Redmond Stone was a native of Arkansas, and came to Texas as a young man with his family, locating in Erath County, where his mother died about 1864. He was twice married, his first wife dying in 1862. They had five children, but William A., a farmer of Comanche county, is the only one now living. In 1861 Mr. Stone entered the Confederate army, and was in the frontier service until the close of the war. In the fall of 1863 was celebrated his marriage with Miss Harriette Sanders, of this review, and the following year he moved to Comanche, where he was employed at different occupations. Before the war he mainly engaged in herding cattle. In 1873 he pre-empted one hundred sixty acres of land in Comanche county, upon which he  moved, and to its improvement and cultivation devoted his entire time and attention until his death, having at that time about sixty acres under the plow. His wife has since continued that work, and now seventy-five acres are under a high state of cultivation. He was a faithful member of the Methodist church, was a Master Mason, and had the confidence and respect of all who knew him.

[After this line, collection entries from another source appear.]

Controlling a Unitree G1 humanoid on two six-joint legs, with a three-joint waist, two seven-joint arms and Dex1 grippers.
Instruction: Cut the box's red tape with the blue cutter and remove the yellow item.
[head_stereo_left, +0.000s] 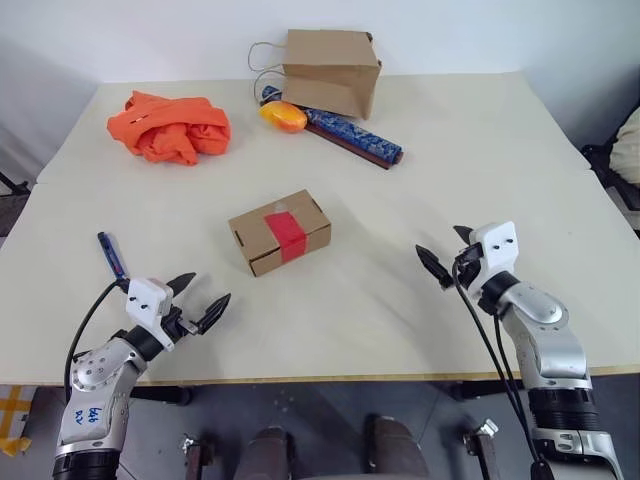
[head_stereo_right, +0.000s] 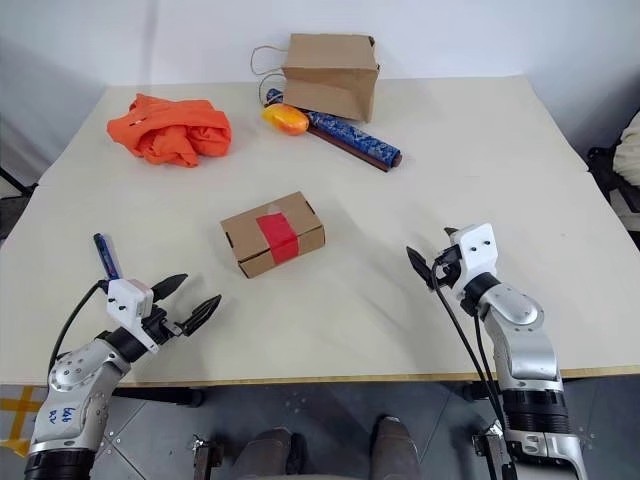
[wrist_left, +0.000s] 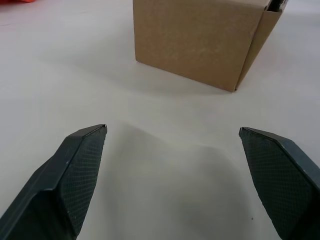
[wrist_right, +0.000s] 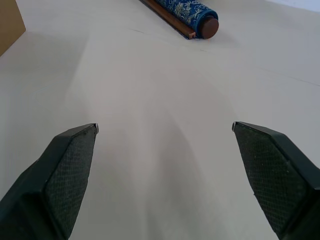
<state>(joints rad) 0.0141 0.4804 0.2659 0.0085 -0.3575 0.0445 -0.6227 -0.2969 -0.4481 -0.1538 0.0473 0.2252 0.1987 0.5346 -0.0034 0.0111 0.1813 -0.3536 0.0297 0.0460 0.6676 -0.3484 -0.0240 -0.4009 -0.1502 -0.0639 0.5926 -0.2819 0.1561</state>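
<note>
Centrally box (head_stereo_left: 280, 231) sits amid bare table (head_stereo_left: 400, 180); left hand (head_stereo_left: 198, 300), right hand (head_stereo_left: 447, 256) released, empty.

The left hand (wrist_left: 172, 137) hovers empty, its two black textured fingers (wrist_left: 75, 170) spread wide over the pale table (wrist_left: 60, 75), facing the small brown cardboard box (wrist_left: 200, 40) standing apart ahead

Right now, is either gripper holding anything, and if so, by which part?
Nothing is held. The left gripper and right gripper are both open and empty above the table; the blue cutter lies untouched.
</note>
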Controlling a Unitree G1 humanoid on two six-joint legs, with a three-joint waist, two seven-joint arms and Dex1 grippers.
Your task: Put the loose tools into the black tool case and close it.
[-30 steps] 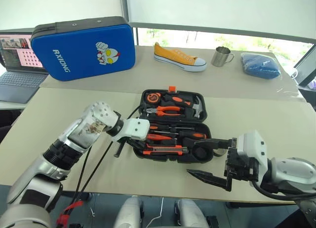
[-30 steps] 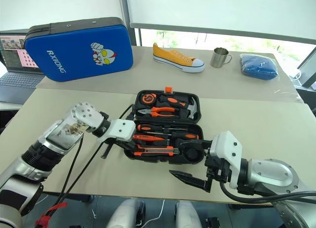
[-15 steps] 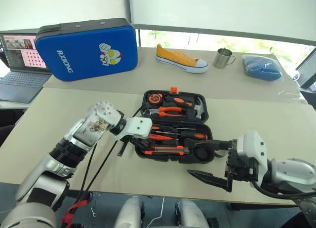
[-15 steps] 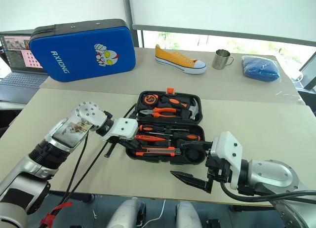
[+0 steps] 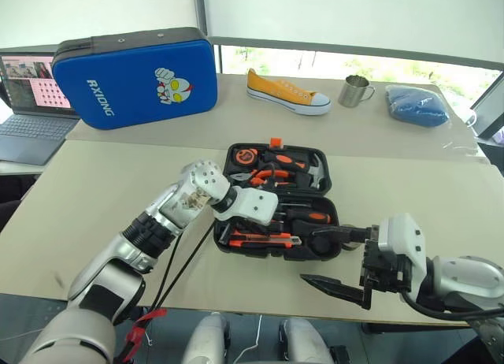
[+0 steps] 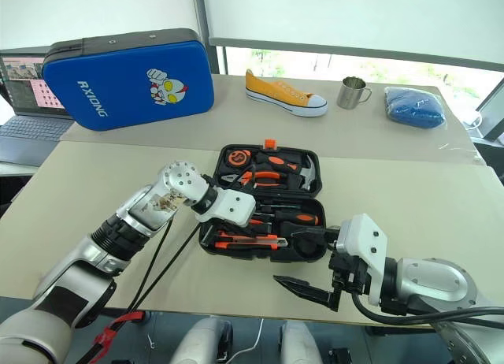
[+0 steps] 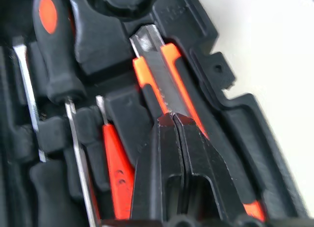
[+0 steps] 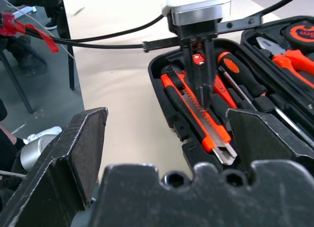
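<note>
Case open, tools seated, left tips on the knife.

I see the black tool case (image 5: 327,252) lying open on the beige table (image 5: 94,183). Far half holds pliers (image 5: 264,175), tape measure (image 5: 246,155) and hammer (image 5: 313,172). Near half holds a black-and-orange screwdriver (image 7: 56,55), a thin orange tester pen (image 7: 114,160) and the utility knife (image 7: 159,82) in the slot nearest the front edge (tape roll I cannot make out). Left gripper (image 7: 172,120) has its fingers pressed together, tips resting on the knife's body and pinching nothing. Right gripper (image 5: 335,261) hangs just off the case's front right corner, fingers spread wide and empty. Blue zip case (image 5: 134,76) stands on the far table.
</note>
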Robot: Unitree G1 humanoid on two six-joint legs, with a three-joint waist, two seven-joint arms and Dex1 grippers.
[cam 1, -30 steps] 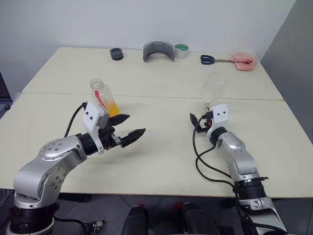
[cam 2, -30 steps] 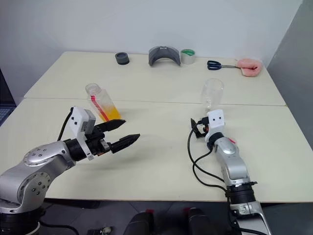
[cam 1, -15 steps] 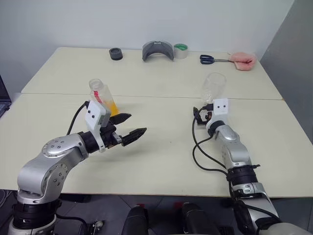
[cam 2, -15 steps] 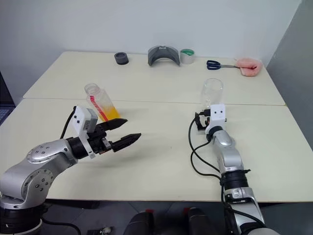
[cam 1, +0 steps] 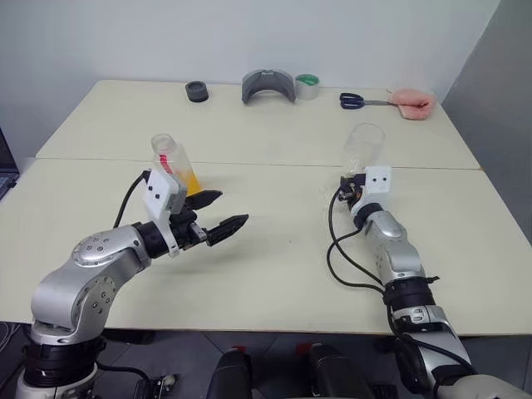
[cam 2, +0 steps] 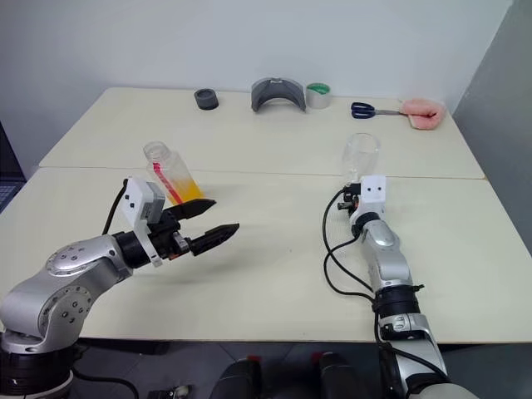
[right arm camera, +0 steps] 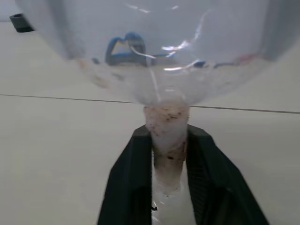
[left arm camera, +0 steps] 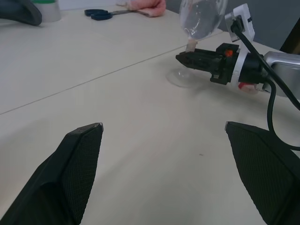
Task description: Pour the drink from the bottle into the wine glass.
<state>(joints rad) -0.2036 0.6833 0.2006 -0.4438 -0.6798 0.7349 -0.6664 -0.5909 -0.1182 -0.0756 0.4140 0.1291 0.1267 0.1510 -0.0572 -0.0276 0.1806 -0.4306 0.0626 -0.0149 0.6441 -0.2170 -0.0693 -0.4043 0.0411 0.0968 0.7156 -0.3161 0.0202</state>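
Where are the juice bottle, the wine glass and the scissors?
bottle [cam 2: 169, 178]: right eye view, on its red-striped side.
wine glass [cam 2: 362, 156]: right eye view, on its clear bowl.
scissors [cam 1: 352, 101]: left eye view, on the blue handles.

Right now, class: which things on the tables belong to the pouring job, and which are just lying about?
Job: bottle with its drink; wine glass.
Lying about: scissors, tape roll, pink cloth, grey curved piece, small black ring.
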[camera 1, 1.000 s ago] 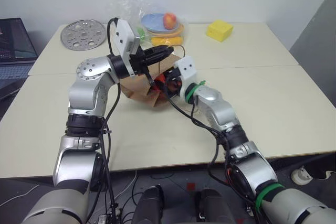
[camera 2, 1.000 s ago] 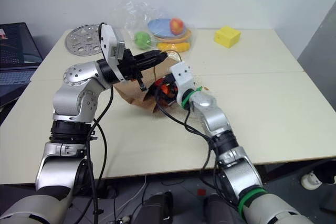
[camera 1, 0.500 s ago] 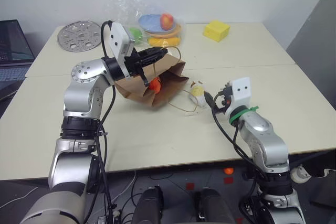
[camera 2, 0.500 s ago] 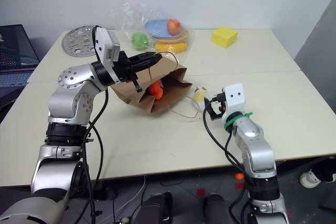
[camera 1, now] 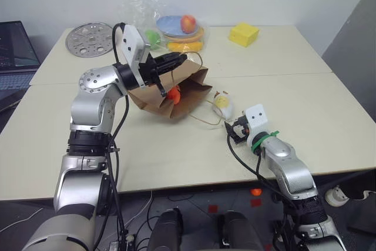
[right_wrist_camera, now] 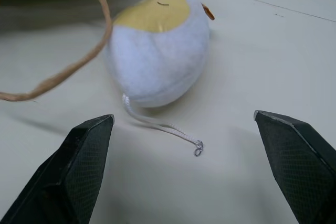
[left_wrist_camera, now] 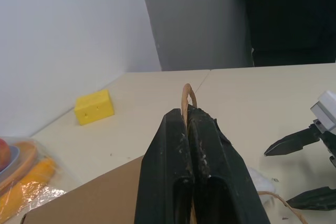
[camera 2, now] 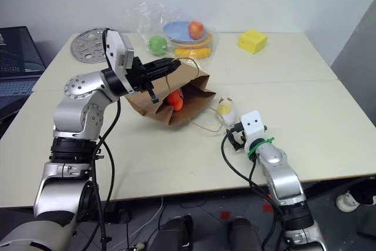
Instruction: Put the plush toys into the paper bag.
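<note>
Cream tabletops (camera 1: pixel 305 104) carry a brown paper bag (camera 1: pixel 176 89) lying on its side, its upper handle (left_wrist_camera: pixel 187 96) pinched tight in the raised left gripper (camera 1: pixel 176 62), with the orange carrot toy (camera 1: pixel 173 93) in the mouth just below those fingers. Just ahead of the right gripper (right_wrist_camera: pixel 184 182), whose jaws stand spread wide and empty, the white egg-shaped toy (right_wrist_camera: pixel 157 45) rests on the table beside the bag's loose second handle (right_wrist_camera: pixel 68 66).

Brown kraft paper bag (camera 1: pixel 173 93): on the cream table (camera 1: pixel 305 104), left of centre, mouth to the right.
Orange carrot plush toy (camera 1: pixel 174 93): in the bag's mouth.
White egg-shaped plush toy (camera 1: pixel 223 103): on the table, just right of the bag.
Wrapped fruit plate (camera 1: pixel 179 30): behind the bag.
Yellow sponge-like block (camera 1: pixel 245 34): right of the plate.
Round perforated metal disc (camera 1: pixel 89 34): back left.
</note>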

 Mrs. Stone was born on the 24th day of March, 1846 in Illinois. Her father, who was the son of J. Sanders, was also a native of the same state, and came to Texas in 1851, settling in Fannin County, where he left his family while he spent four years in California. In 1858 he removed to Jack county, Texas, and  and after spending some there went to Missouri. He is now living in Arkansas, at the ripe old age of seventy-four years, and has there carried on his occupation of farming. He is a Royal Arch Mason and a prominent member of the Baptist Church. James Sanders, the only brother of our subject, was killed by Indians in Parker county, Texas, in 1865, and her only sister died while young.

 Mrs. Stone is the mother of seven children: Martha E., wife of J. H. Cooper, and agriculturist; Enoch J., engaged in farming in Indian Territory; Susan, wife of J. J. Town, a blacksmith of De Leon; Jonathan and David, twins, now seventeen years old; Nora and Thomas J. She also lost three children when they were young. She is a lady of pleasant address, who has gained many friends throughout the county, and is much loved by every one whom she comes in contact for her gentle ways and genial manner, and is a consistent member of the Christian church.

(History of Texas: Supplemented with Biographical Mention of many Families of the State: A Concise History of the State from its Earliest Settlement to the Present Date: Together with Biographical Sketches of the Families of Central Texas, Chicago: The Lewis Publishing Co., 1896, Volume 1, Pages 89 and 90.)